[Date Prev][Date Next][Thread Prev][Thread Next][Date Index][Thread Index]

Re: Registration of some code pages



On Tue, 07 Sep 2010 07:02:55 +0200, Shawn Steele  
<Shawn.Steele@microsoft.com> wrote:
>> If I have a portable software, it should work on Unix as the same as
>> it does on Windows.
>> So the expectation that "shift_jis" on Windows means "Windows-31J"  
>> seems wrong.
>
> That's the fundemental problem.  If you have portable software and run  
> it on Unix and on Windows, and save your file using "shift_jis" you're  
> going to have some odd discrepencies.  Obviously that's not good, but  
> it's pretty entrenched.  Clearly we cannot expect Unix boxes to pretend  
> shift_jis is Windows-31J (but some apps do), however it's also a tad  
> unreasonable to expect Windows boxes to suddenly be very strict when  
> they encounter "shift_jis" as that would break a very large number of  
> documents that currently "work."

I think we can expect all browsers to at least start "pretending" that  
shift_jis is Windows-31J. And similarly for all other encodings. And maybe  
changes to browsers find their way back upstream, but that is outside my  
interest area.


> My feeling that this is a fairly annoying pain, and I could probably  
> invent a number of transition schemes that might get some sort of  
> reasonable parity and migrate documents over a decade or two.  However,  
> I think that would still be a painful process, and that everyone's  
> energy would be better spent encouraging use of a more consistent  
> encoding, such as UTF-8, that avoids most of the problems with code  
> pages evolving in different directions.

Sure, we encourage people to use UTF-8 all over the place. However, there  
is a segment of the web that is not being updated as much (or at all) and  
still wants to be rendered. All browsers should render that segment the  
same way. And new browsers should not have to reverse engineer existing  
browsers to figure out how to render that segment correctly. (Where  
correctly means e.g. interpreting shift_jis as Windows-31J.)
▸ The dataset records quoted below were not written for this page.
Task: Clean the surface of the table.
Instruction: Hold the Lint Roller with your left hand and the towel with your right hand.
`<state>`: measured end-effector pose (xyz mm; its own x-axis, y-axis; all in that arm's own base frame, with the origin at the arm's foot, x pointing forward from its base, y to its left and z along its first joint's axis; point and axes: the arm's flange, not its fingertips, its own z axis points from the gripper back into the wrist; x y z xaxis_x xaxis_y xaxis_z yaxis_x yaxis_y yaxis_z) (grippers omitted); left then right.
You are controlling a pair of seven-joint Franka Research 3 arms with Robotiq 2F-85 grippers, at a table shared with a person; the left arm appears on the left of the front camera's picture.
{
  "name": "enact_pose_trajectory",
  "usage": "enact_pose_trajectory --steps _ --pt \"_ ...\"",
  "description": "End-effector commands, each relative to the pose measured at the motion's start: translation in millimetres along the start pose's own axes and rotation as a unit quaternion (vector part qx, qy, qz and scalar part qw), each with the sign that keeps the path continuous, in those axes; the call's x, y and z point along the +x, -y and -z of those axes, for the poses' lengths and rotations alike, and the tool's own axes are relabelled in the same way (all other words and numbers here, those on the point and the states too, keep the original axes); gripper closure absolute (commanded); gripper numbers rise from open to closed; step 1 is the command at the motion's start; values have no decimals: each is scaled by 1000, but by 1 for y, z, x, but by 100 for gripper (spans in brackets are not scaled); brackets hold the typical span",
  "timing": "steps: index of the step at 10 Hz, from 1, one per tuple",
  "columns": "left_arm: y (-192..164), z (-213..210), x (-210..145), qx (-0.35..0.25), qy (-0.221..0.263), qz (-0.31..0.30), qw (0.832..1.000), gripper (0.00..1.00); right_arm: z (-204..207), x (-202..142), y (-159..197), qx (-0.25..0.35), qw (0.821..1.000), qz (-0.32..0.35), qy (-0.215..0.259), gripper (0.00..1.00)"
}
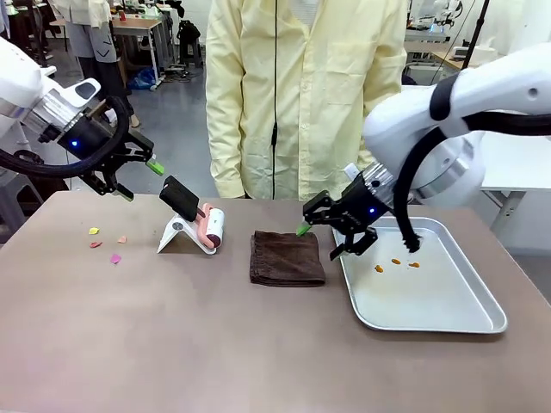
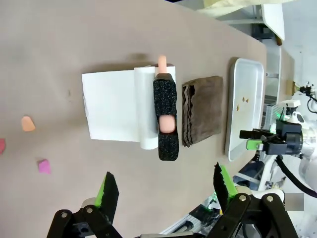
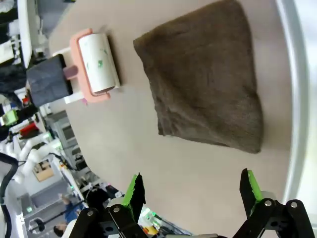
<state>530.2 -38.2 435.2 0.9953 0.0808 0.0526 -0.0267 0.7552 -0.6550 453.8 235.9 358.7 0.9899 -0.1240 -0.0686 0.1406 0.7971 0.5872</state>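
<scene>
Table (image 1: 172, 344), beneath left gripper (image 1: 140, 181), right gripper (image 1: 319, 243), both spread

Left gripper (image 2: 164, 183), jaws above the taupe-brown matte table (image 2: 74, 39): I see the black-handled pink lint roller (image 2: 165, 119) on its white folded stand (image 2: 111, 105) dead ahead. Small coloured paper scraps (image 2: 28, 123) lie past one jaw; the folded dark brown cloth (image 2: 202, 110), then the silver metal tray (image 2: 242, 99), past the other.

Right gripper (image 1: 319, 242): cloth ahead, roller past one jaw, tray rim past the other; orange crumbs (image 1: 396, 261) lie in the tray.
</scene>
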Motion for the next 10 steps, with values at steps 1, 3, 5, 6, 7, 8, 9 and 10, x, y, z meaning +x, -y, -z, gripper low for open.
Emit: enact_pose_trajectory --steps 1,3,5,6,7,8,9,10 --pt "9 1 3 2 -10 -4 1000 0 23 1 -1 8 999 -14 32 0" --pt "9 0 3 4 13 -39 999 0 9 6 3 14 997 -16 77 0" --pt "4 3 0 1 -1 0 1000 0 17 -1 -3 0 1000 -2 24 0" --pt "4 3 0 1 -1 0 1000 0 17 -1 -3 0 1000 -2 24 0" --pt "4 3 0 1 -1 0 1000 0 17 -1 -3 0 1000 -2 24 0" --pt "4 4 0 1 1 -11 1000 0 16 1 -2 -1 1000 -4 31 0" --pt "10 10 12 -12 -14 -12 1000 0 19 8 -15 -9 998 -55 11 0" --pt "14 16 22 -4 -8 -19 1000 0 21 16 -22 -35 997 -70 7 0"
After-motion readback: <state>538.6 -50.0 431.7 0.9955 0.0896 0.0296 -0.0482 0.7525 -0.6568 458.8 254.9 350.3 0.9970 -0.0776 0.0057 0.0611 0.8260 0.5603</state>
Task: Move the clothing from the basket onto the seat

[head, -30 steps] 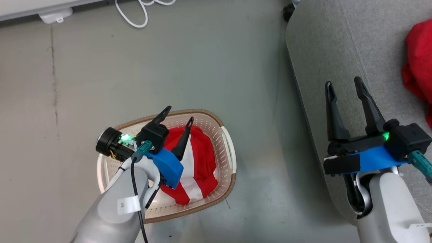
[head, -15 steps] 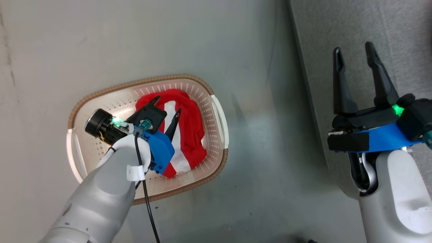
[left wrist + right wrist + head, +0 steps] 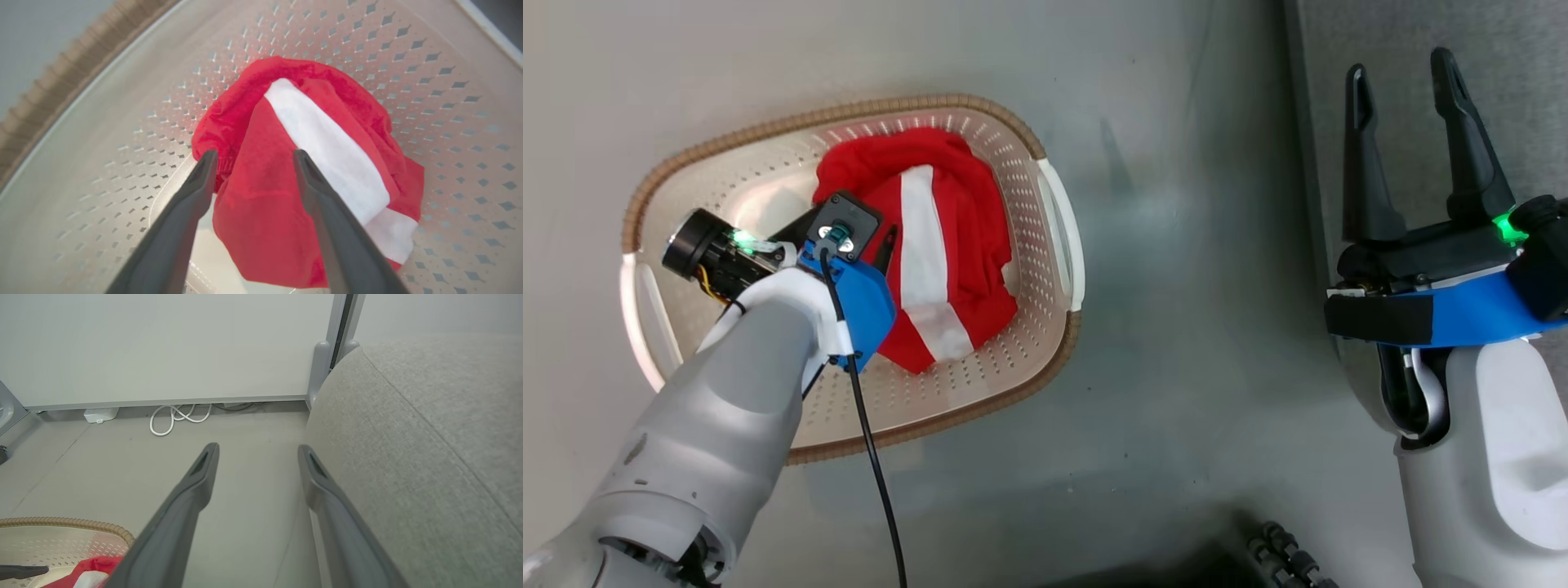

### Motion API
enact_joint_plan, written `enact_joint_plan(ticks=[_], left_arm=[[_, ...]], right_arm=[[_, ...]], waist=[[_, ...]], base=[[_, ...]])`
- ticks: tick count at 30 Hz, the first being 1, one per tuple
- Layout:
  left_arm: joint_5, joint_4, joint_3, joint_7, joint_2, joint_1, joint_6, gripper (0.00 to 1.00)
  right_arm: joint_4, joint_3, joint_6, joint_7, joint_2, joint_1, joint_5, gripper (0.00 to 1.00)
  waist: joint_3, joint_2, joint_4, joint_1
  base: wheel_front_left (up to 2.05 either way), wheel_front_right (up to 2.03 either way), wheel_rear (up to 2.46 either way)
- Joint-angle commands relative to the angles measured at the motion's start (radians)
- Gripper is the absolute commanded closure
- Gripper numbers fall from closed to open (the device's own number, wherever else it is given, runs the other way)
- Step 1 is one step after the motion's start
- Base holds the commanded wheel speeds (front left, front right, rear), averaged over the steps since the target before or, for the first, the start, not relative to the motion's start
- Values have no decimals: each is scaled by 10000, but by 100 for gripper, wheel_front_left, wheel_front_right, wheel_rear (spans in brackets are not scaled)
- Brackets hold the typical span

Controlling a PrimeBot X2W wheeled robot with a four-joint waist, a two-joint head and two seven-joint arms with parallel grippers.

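Observation:
The cream perforated basket [image 3: 792,122] with its brown woven rim stands on the floor at the left. In it lies the red garment with broad white stripes [image 3: 980,245], bunched toward the right side. My left gripper [image 3: 876,245] points down into the basket, open. Its two fingers straddle a red fold of the striped garment [image 3: 261,192] just above it. My right gripper [image 3: 1398,69] is open and holds nothing, over the left edge of the light grey seat [image 3: 1519,98]. The plain red garment is out of view.
A black cable [image 3: 874,457] hangs from my left wrist over the basket's near rim. A dark ribbed object [image 3: 1282,555] lies on the floor at the bottom. Far off, a coiled white cord [image 3: 179,416] and a white adapter [image 3: 100,414] lie by the wall.
The head camera has tilted down, so the whole picture shifted. My left gripper has dropped deeper into the basket, fingers turned down onto the striped garment. The right gripper stays open.

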Motion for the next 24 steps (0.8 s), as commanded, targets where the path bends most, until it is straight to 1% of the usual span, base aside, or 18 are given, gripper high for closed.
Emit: enact_joint_plan(ticks=[1,8,13,14,24], left_arm=[[-79,43,-78,80,97,-181,-6,0],[-574,179,-321,456,270,-700,-6,0],[-748,282,-405,728,354,-973,-5,0],[-735,301,-424,787,366,-1019,51,0],[-760,386,-598,1327,205,-1160,87,0]], right_arm=[[-70,-12,1,-4,4,-166,-70,0],[-397,-77,1,-4,4,-246,-180,0],[-600,-191,1,-4,4,-175,-277,0],[-647,-204,1,-4,4,-154,-281,0],[-969,-326,1,-4,4,-26,-422,0]], waist=[[347,0,3,-1],[1105,0,-3,-1],[1475,0,42,-1],[1537,0,53,-1],[1871,0,110,-1]], base=[[0,0,0],[0,0,0],[0,0,0],[0,0,0],[0,0,0]])
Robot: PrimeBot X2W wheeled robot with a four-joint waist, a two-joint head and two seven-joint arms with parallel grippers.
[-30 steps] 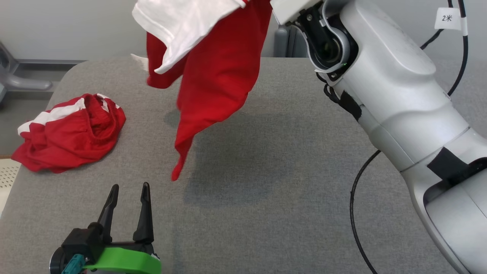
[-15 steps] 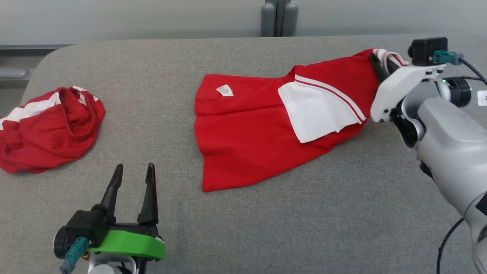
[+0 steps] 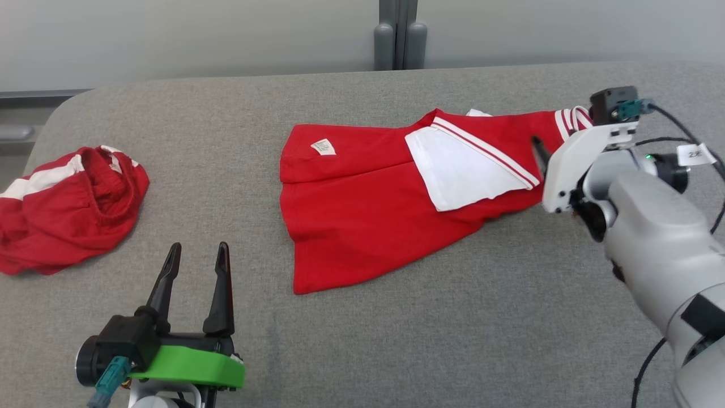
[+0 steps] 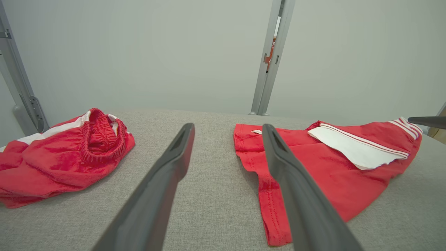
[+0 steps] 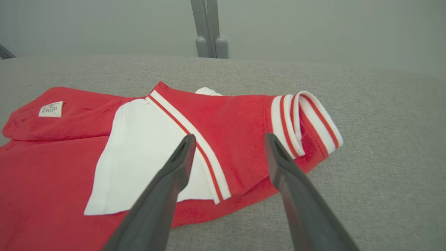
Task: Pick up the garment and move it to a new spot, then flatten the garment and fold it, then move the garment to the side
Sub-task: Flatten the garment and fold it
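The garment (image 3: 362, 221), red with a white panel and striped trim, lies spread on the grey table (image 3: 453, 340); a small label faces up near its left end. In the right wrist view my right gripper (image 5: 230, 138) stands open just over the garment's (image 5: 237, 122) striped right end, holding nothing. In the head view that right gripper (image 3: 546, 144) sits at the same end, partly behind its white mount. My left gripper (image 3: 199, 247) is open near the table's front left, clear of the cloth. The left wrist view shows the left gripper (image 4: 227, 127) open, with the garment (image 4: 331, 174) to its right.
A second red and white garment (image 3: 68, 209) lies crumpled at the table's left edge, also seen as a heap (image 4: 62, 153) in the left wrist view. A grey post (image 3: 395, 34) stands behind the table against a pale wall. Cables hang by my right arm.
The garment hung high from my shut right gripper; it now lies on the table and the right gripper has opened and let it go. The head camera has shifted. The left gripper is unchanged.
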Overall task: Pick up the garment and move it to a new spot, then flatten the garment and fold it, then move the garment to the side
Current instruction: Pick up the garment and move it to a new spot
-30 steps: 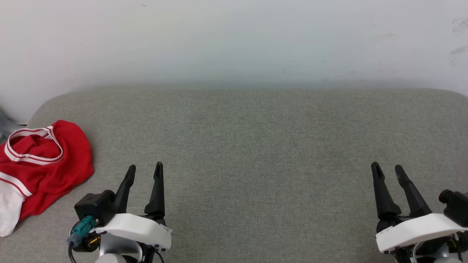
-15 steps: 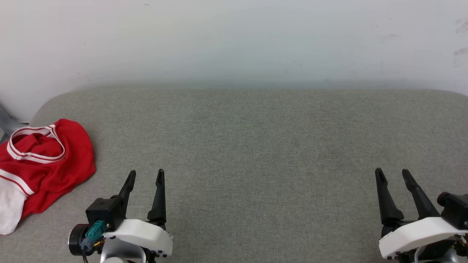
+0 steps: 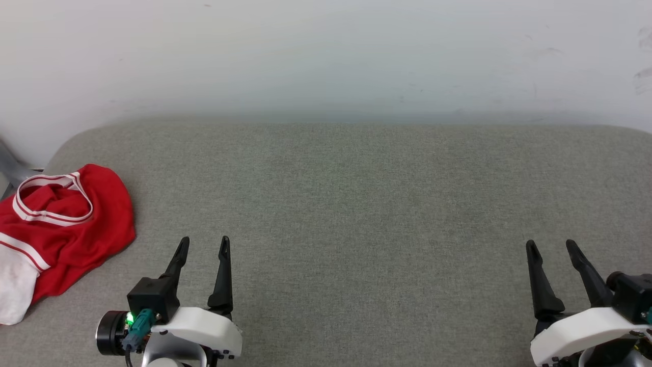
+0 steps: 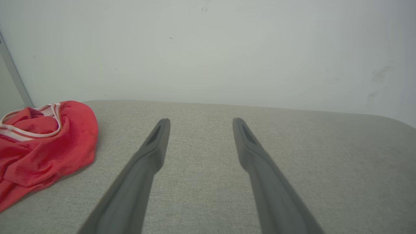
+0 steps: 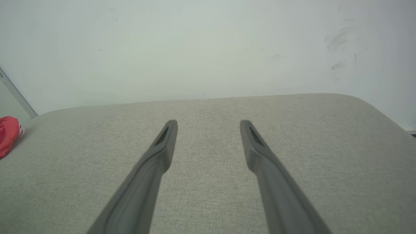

>> Such automatic overrides are needed for documents which declares its
>> encoding in the document or related metadata.
>
> My suggestion is not to make such a replacement "automatic", but rather  
> noting "somewhere" (like the standards or registry) that this name  
> misrepresentation happens sometime.  Then the app developer can figure  
> out what to do for their app and user base.

If you develop a new browser you do not really want to have to figure such  
things out. It is also nigh-on impossible given the amount of content out  
there, global market, etc. So we should document what we think is best so  
others do not have to figure it out all over again.


-- 
Anne van Kesteren
http://annevankesteren.nl/